* Your assignment
Looking at the entries underneath, work out how many lines contain "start". Write only that number.

#### Available data ####

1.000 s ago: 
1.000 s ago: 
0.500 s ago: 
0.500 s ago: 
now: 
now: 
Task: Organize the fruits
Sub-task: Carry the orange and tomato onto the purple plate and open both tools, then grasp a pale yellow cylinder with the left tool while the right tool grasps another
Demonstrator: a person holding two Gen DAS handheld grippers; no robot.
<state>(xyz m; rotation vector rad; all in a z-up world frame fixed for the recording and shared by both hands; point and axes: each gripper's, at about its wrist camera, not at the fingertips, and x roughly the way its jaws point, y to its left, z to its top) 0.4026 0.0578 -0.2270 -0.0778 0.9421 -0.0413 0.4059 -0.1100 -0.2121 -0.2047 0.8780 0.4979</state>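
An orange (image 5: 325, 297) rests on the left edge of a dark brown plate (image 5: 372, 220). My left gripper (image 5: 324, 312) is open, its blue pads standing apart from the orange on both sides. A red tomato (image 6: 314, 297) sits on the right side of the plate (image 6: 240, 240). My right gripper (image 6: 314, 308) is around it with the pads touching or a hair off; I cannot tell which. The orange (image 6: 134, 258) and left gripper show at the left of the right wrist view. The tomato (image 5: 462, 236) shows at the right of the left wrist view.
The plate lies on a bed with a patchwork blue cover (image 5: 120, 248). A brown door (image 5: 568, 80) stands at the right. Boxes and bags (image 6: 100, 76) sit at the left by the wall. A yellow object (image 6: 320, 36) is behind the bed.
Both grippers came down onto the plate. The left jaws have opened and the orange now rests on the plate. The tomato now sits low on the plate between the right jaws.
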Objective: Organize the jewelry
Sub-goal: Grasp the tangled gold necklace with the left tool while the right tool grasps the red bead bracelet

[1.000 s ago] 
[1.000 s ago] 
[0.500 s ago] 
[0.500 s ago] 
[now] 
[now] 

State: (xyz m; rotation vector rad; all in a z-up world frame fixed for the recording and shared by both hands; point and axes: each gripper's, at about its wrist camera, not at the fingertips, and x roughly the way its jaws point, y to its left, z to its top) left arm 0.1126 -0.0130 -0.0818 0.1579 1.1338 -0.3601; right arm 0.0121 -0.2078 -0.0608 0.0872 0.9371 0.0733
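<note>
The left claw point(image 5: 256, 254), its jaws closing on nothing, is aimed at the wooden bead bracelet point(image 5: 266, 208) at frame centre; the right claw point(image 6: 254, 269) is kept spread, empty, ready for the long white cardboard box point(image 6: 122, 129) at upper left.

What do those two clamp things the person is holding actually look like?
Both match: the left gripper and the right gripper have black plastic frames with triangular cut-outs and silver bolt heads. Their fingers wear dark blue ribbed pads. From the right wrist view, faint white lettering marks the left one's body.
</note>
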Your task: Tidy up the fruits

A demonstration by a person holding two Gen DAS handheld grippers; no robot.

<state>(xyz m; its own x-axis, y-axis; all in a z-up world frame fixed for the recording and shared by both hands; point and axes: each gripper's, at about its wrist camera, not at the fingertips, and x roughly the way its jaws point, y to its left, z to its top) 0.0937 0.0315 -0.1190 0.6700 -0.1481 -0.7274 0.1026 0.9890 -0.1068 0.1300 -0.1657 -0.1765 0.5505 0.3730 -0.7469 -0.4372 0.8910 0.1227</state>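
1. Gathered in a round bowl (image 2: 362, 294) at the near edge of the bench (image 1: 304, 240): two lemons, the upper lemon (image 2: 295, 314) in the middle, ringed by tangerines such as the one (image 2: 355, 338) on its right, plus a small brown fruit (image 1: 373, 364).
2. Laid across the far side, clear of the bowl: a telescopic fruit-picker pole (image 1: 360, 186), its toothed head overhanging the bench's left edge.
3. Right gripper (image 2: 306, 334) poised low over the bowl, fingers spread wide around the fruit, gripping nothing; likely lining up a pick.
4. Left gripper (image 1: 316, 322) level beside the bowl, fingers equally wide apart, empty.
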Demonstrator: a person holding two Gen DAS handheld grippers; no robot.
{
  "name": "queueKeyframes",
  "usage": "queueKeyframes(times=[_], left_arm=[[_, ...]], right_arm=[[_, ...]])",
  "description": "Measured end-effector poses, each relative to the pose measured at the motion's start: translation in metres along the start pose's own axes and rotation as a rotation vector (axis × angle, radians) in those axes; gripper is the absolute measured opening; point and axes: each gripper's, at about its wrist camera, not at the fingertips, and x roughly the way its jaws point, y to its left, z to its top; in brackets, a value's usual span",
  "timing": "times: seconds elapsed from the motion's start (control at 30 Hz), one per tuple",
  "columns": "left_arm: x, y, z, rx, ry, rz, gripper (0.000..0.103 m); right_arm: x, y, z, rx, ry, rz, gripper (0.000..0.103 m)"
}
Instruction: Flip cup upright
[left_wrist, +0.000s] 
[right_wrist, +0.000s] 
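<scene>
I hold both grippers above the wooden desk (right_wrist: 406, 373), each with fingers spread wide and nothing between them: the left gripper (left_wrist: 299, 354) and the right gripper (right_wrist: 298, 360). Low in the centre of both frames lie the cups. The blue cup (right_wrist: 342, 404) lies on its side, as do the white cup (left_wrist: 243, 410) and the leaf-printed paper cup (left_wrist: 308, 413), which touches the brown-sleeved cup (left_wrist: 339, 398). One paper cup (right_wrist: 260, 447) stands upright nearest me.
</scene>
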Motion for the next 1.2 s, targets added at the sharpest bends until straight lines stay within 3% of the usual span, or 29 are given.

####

* Exercise answer
2